▶ [Problem details] Transcribe all data verbatim. Skip the pictures.

═══

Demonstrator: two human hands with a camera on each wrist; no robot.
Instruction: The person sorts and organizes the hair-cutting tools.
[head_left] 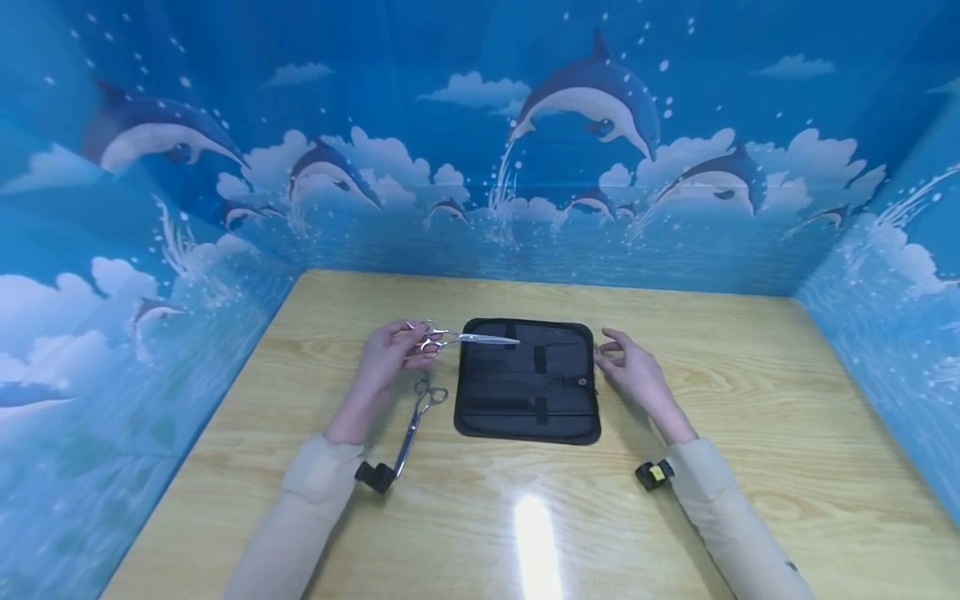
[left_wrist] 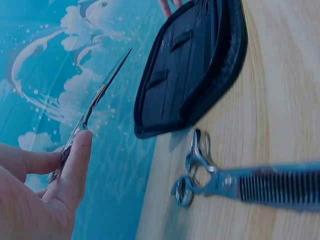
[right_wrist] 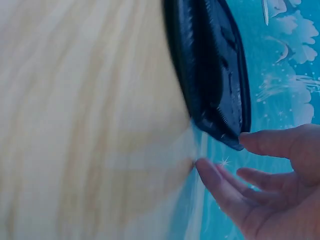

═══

▶ [Solution to this problem]
Demonstrator: two human hands with a camera on each wrist; no robot.
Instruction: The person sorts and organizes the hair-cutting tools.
[head_left] 
[left_wrist] 
[right_wrist] 

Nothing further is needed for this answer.